The movement of the subject can be observed. Further, the surgical use of the MRI apparatus is expanded.
be able to.

BRIEF DESCRIPTION OF THE DRAWINGS FIG. 1 is a schematic diagram showing a schematic configuration of an MRI apparatus according to an embodiment (example) of the present invention. FIG. 2 is a schematic diagram illustrating a schematic configuration of a unit according to the present embodiment. FIG. 3 is a schematic diagram showing details of a mechanism of the driving device according to the embodiment. FIG. 4 is a diagram illustrating a state in which a marker is attached near a section (body surface) of the subject to be imaged according to the present embodiment; FIG. 5 is a schematic diagram for explaining an operation of a mechanism of the driving device according to the embodiment.

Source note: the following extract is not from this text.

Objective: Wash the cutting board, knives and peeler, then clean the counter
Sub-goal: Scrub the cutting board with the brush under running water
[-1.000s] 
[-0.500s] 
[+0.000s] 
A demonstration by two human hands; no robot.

FIG. 6 is a schematic diagram showing a schematic configuration of a conventional MRI apparatus. [Description of Signs] 1 ... Static magnetic field generating means 2 ... Gradient magnetic field generating means 3 ... Gradient magnetic field power supply 4 ... Probe 5 ... High frequency transmitting / receiving unit 6 ... Computer 7 ... Display 8 ... Subject 9 ... Units 10, 21, 22,
23 ... Drivers 11, 25, 26 ... Guide rails 12 ... Bed 30 ... Cross section (cross section of region of interest) 31 ... Marker 32 ... Cameras 50, 51, 52,
53, 54 ... joint 55, 56 ... link 57 ... cylinder 58 ... hose 59 ... pump

Claims (1)

1. A static magnetic field generating means for applying a static magnetic field to an object, a gradient magnetic field generating means for applying a gradient magnetic field to the object, and a gradient magnetic field power supply for driving the gradient magnetic field generating means. ,
A probe that irradiates a high-frequency signal to a diagnostic site of the subject and receives a high-frequency signal emitted by nuclear magnetic resonance of a living tissue of the subject; and irradiates and receives the high-frequency signal by driving the probe. A high-frequency transmitting and receiving unit that performs the control of the gradient magnetic field power supply and the high-frequency transmitting and receiving unit according to a pulse sequence at the time of imaging and a computer that performs an image reconstruction operation using a high-frequency signal received by the probe, and a computer generated by the computer. A magnetic resonance imaging apparatus provided with a display for displaying the image obtained, a unit including the static magnetic field generating means, the gradient magnetic field generating means, and the probe, and the unit for moving the subject. Means for following the movement of the part to be imaged, and the center position of the static magnetic field of the unit and the part of the subject to be imaged. Magnetic resonance imaging apparatus characterized by always match the center position.